Task prompt: Please restate the data word for word.

···

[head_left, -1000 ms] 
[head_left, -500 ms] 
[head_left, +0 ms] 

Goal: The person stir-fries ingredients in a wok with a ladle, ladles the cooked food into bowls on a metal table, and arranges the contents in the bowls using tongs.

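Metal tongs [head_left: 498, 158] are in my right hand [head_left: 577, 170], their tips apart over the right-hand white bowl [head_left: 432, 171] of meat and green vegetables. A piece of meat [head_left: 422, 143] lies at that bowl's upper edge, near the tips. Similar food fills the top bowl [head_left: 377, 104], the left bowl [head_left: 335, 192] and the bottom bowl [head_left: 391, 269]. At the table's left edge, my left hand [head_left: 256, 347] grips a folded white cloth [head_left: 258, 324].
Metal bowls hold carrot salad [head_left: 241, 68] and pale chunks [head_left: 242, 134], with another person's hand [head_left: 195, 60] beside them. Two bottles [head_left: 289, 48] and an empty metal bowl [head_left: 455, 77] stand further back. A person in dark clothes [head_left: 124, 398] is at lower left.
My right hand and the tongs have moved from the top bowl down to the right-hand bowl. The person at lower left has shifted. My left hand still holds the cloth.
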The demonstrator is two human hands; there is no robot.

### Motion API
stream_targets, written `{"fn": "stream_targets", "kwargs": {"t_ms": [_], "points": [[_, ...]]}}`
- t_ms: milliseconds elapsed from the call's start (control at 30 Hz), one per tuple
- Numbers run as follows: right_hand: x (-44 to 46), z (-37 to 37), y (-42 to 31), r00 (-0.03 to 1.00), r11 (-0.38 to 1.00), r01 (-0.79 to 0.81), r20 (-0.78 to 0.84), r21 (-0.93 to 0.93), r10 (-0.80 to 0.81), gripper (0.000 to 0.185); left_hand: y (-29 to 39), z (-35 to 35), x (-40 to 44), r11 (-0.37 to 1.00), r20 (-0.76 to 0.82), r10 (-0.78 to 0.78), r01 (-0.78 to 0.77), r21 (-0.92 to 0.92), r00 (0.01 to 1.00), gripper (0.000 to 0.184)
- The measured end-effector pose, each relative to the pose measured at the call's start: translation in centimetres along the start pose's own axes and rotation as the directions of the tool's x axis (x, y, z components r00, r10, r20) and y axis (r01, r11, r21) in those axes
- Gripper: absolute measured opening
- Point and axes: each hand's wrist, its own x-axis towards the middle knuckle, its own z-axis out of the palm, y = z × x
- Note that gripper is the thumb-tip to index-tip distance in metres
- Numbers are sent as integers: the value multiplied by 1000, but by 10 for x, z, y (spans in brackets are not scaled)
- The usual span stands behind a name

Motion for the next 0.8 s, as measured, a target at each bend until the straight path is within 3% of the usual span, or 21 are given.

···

Response:
[head_left, -1000 ms] 
[head_left, -500 ms] 
[head_left, +0 ms] 

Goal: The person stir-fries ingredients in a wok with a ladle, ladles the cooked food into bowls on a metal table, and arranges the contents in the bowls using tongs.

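Metal tongs [head_left: 498, 158] are in my right hand [head_left: 577, 170], their tips apart over the right-hand white bowl [head_left: 432, 171] of meat and green vegetables. A piece of meat [head_left: 422, 143] lies at that bowl's upper edge, near the tips. Similar food fills the top bowl [head_left: 377, 104], the left bowl [head_left: 335, 192] and the bottom bowl [head_left: 391, 269]. At the table's left edge, my left hand [head_left: 256, 347] grips a folded white cloth [head_left: 258, 324].
Metal bowls hold carrot salad [head_left: 241, 68] and pale chunks [head_left: 242, 134], with another person's hand [head_left: 195, 60] beside them. Two bottles [head_left: 289, 48] and an empty metal bowl [head_left: 455, 77] stand further back. A person in dark clothes [head_left: 124, 398] is at lower left.
My right hand and the tongs have moved from the top bowl down to the right-hand bowl. The person at lower left has shifted. My left hand still holds the cloth.
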The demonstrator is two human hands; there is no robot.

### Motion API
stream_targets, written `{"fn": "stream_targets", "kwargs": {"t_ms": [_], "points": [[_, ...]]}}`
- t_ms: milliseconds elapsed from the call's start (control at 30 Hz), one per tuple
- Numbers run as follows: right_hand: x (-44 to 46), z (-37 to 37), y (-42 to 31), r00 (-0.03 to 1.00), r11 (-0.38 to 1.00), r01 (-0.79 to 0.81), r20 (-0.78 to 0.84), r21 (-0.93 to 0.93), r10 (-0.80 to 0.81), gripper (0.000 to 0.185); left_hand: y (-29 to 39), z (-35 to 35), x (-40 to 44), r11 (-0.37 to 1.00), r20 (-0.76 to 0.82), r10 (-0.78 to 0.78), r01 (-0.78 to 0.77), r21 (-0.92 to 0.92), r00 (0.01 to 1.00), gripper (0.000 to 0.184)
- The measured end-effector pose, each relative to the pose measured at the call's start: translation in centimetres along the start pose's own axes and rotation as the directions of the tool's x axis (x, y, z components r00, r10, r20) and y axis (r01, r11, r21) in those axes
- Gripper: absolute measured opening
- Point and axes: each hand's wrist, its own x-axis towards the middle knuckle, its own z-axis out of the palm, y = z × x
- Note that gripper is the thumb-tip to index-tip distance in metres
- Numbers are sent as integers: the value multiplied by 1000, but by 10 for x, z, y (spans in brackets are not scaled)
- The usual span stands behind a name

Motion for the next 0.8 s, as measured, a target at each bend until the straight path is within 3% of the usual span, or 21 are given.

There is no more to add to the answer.